Voilà que se profile pourtant rapidement un voyage à Caen qu’ils se doivent de bien gérer et abordable à plus d’un titre. S’il est vrai que Fekir, déjà le genou ensanglanté par un coup reçu plus tôt, quittait le terrain prématurément dans l’après-midi après avoir ressenti une pointe derrière celui-ci, le milieu de terrain rhodanien devrait manquer ce déplacement normand, histoire de recharger de plus des batteries un peu à plat ces derniers temps. Car si le capitaine lyonnais n’a pas eu son rendement habituel, c’est bel et bien toute l’équipe qui en a pâtit, physiquement elle aussi aux abois en seconde période notamment.
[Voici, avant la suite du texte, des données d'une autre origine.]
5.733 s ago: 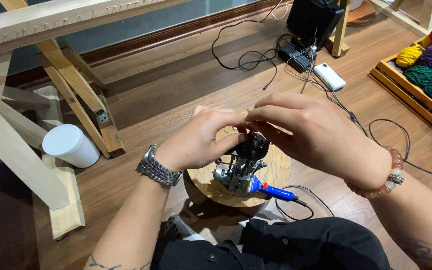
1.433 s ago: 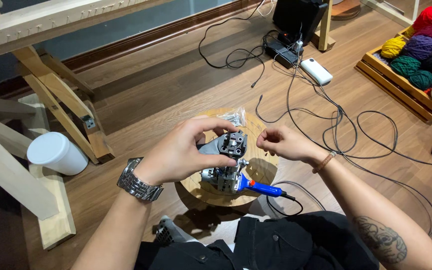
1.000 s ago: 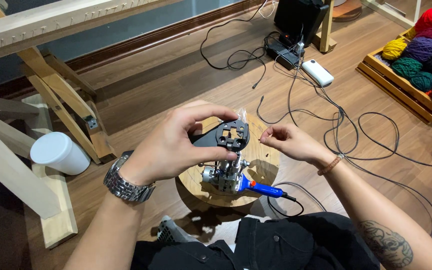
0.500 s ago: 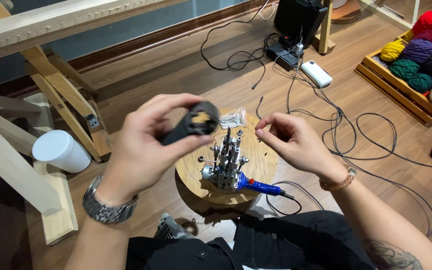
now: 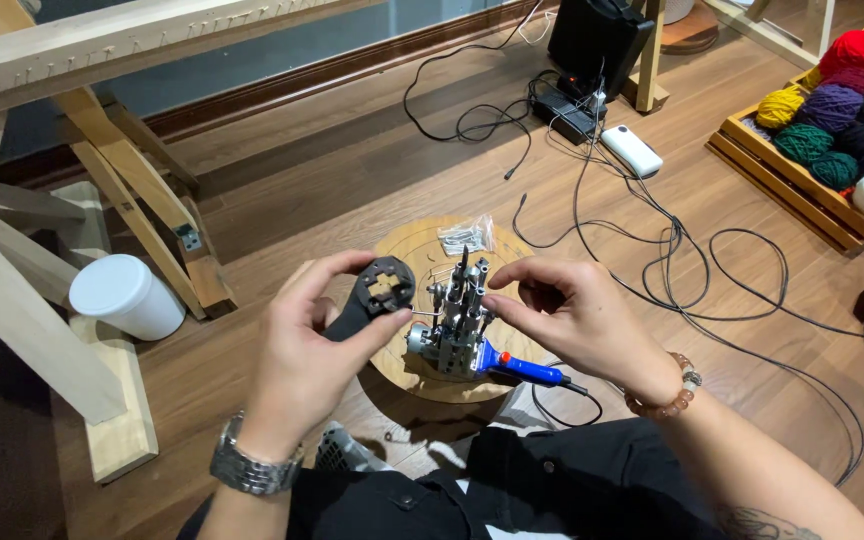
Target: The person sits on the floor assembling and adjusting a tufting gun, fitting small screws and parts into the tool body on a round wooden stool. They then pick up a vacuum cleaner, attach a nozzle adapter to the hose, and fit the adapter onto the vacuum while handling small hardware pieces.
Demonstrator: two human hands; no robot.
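Observation:
My left hand grips a black flat part with a round head and cut-outs, held up just left of a small metal mechanism. That mechanism stands upright on a round wooden board, with posts sticking up and a blue-handled piece at its base. My right hand is at the mechanism's right side, fingertips pinched on one of its upper posts. A small clear bag of metal bits lies on the board behind it.
Black cables trail over the wooden floor to the right. A white cup stands by a wooden frame on the left. A wooden tray of yarn balls is at the far right, a black box behind.
My left hand has lifted the black part off the top of the mechanism and carried it left. My right hand has moved in onto the mechanism's posts.

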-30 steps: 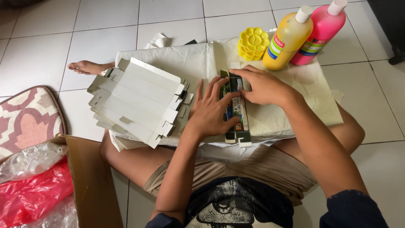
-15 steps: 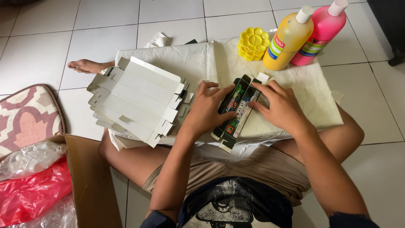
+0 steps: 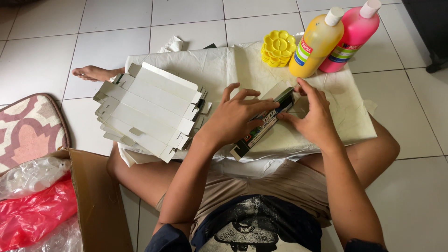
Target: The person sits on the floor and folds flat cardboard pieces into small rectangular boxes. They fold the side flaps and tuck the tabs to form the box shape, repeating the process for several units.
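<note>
- head view, hands: left hand [image 3: 238,116] spread over the long green-and-white carton [image 3: 263,123], fingers curled onto its top, holding it down; right hand [image 3: 315,114] pinching the carton's far end near the open flap, thumb and fingers narrow around it.
- head view, carton: lying slantwise on the cream cloth [image 3: 219,70] over the lap, far end pointing towards the bottles, near end hanging past the cloth's edge.
- head view, change: a second ago flat and straight under both palms; since then turned to a diagonal and risen into a squared tube, right hand shifted from on top to the end. judged as folding passing from flat blank to a formed box, end flaps apparently not yet closed.
- head view, left side: stack of flat white carton blanks [image 3: 149,112] fanned on the cloth, unchanged, just beside the left forearm.
- head view, far edge: yellow flower-shaped palette [image 3: 278,46], yellow bottle [image 3: 315,44] and pink bottle [image 3: 352,35] standing upright, touching one another.
- head view, floor: brown cardboard box [image 3: 98,200] holding red plastic wrap [image 3: 32,214]; patterned cushion [image 3: 25,126] beside it.
</note>
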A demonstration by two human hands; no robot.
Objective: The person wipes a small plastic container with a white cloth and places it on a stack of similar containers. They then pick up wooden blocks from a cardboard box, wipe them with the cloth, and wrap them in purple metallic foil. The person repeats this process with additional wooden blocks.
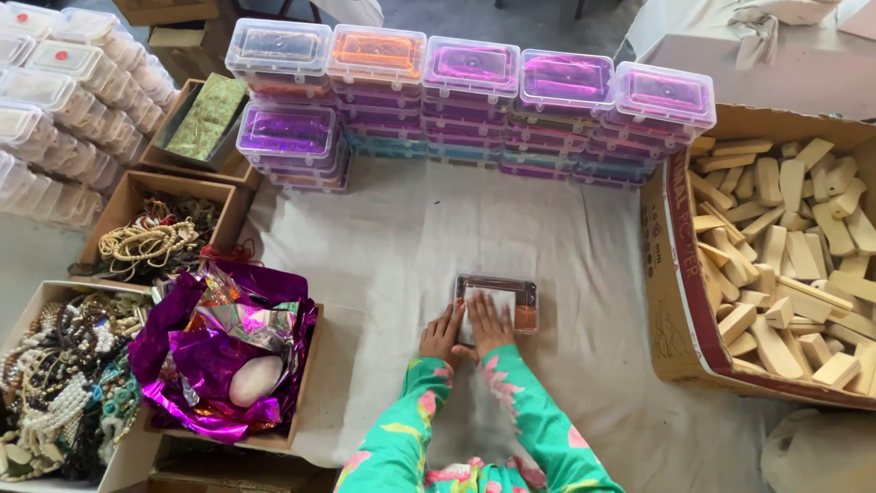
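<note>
Several trays sit at the left: beads (55,393), then purple foil (219,356) with a pale oval piece in it, all in cardboard boxes. Centre, on the white cloth (392,237), lies a small clear box (497,303) with a white card inside and orange foil showing at its right end. Left hand (442,336) rests flat beside the box's near left corner, fingers spread, holding nothing. Right hand (488,324) lies flat on the lid, grip open, palm pressing down. To do this well, I judge even pressure across the lid matters, with the left hand steadying the edge. Behind stand stacked filled boxes (474,100); at the right, a carton of wooden blocks (785,246).
</note>
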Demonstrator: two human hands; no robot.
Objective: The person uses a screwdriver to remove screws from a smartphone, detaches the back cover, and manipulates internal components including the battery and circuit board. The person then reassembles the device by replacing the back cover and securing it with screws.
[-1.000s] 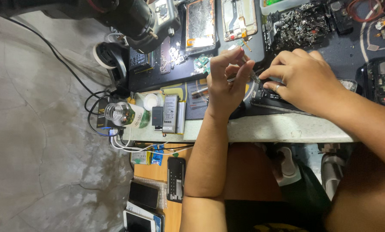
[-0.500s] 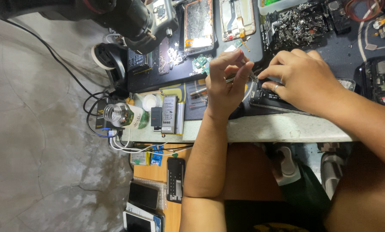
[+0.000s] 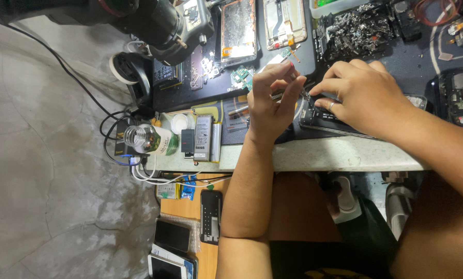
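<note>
Cluttered repair bench [image 3: 314,155] over grey concrete floor [image 3: 45,155]. Left hand [image 3: 270,103] pinches a thin metal tool [image 3: 278,95]; right hand [image 3: 366,95], fingers curled, presses down on an opened phone [image 3: 324,120].

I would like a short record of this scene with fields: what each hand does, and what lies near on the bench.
left hand: raised over the bench, fingers pinched on a thin metal tool
right hand: pressing down on an opened dark phone
bench edge: pale, both forearms cross it
near left: clear bottle lying on its side, grey battery
further back: pile of small metal parts, microscope
</note>
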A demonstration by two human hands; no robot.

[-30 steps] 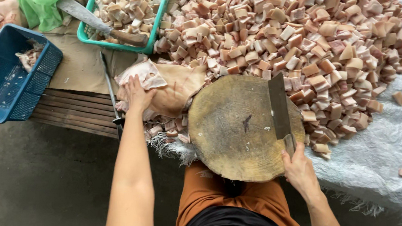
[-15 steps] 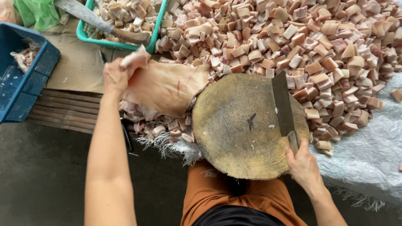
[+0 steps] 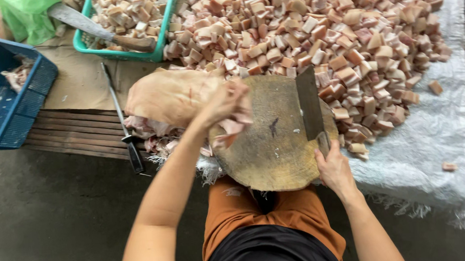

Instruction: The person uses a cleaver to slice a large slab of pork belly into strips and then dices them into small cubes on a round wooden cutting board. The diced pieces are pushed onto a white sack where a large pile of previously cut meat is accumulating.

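Note:
My left hand [image 3: 224, 101] grips a large slab of raw pork with pale skin [image 3: 171, 96] and holds it at the left edge of the round wooden chopping block [image 3: 268, 144]. My right hand [image 3: 334, 167] holds the handle of a cleaver [image 3: 309, 104], whose blade lies flat on the block's right side. A big heap of cubed pork pieces [image 3: 317, 28] covers the white woven sheet [image 3: 432, 134] beyond the block.
A green basket [image 3: 124, 24] of meat cubes holds a second knife [image 3: 97, 28] at the upper left. A blue crate [image 3: 5, 101] sits at the far left on wooden slats. A sharpening steel [image 3: 121, 118] lies beside the slab. Bare concrete floor is in front.
My left hand has lifted the pork slab off the pile at the left and carried it right, to the block's edge. The right hand and cleaver stayed on the block.

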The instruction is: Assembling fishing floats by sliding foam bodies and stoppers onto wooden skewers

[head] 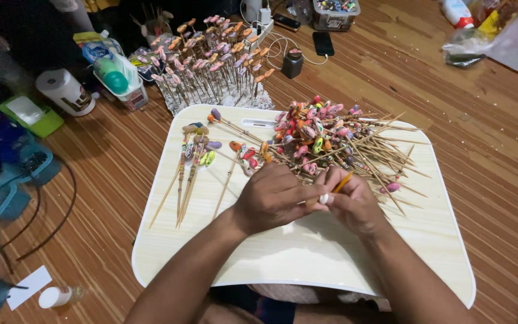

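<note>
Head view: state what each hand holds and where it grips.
The right hand pinches an orange brush near its lower end. The left hand grips a thin wooden skewer; where exactly is hidden.

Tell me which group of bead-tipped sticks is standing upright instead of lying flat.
The group behind the tray, stuck upright in a foil-covered block. The big pile and the short row both lie flat on the tray.
</note>
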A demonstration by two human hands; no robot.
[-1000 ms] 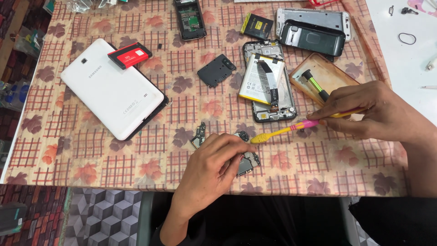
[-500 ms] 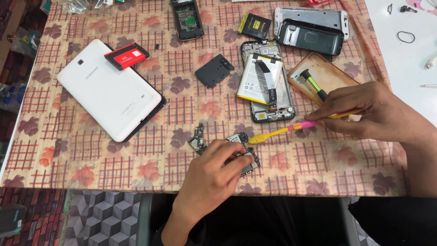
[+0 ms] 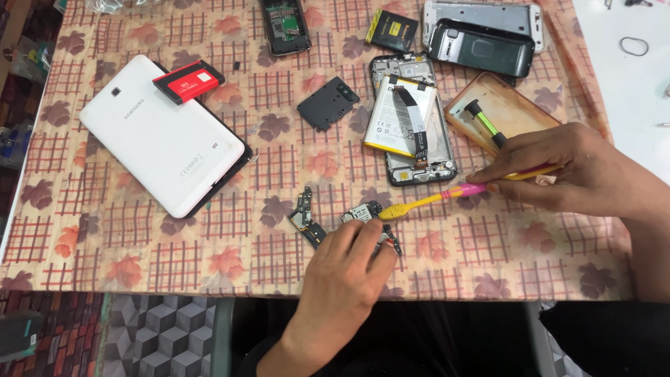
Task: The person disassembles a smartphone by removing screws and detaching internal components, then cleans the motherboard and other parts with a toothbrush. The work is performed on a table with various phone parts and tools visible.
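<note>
Far left on the patterned tablecloth (image 3: 139, 244) lies a white tablet (image 3: 164, 135) with a red battery (image 3: 189, 81) on its corner. Your left hand (image 3: 347, 269) presses its fingertips onto a small circuit board (image 3: 363, 213) near the table's front edge. Your right hand (image 3: 565, 167) grips a yellow-and-pink toothbrush (image 3: 436, 199), its head touching that board, just below the opened phone (image 3: 412, 119).

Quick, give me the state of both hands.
Left hand: pressing down on a small circuit board.
Right hand: closed on a yellow and pink toothbrush.
</note>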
Il ne faut pas leur en tenir trop rigueur cependant et les Lyonnais sont réputés cette saison pour rarement cumuler deux déceptions d’affilée, sachant vite rebondir.

Dès lors, si l’OL recule beaucoup moins que ce week-end, qu’il sait conserver plus le ballon comme il aime souvent à le faire et qu’il reste surtout présent bien plus dans l’impact, il aurait ainsi la chance une nouvelle fois de se sortir vivant du match piège que va lui tendre Caen, et ainsi enchainer un deuxième et court succès face aux hommes de Patrice Garande, après celui enregistré ici-même début décembre.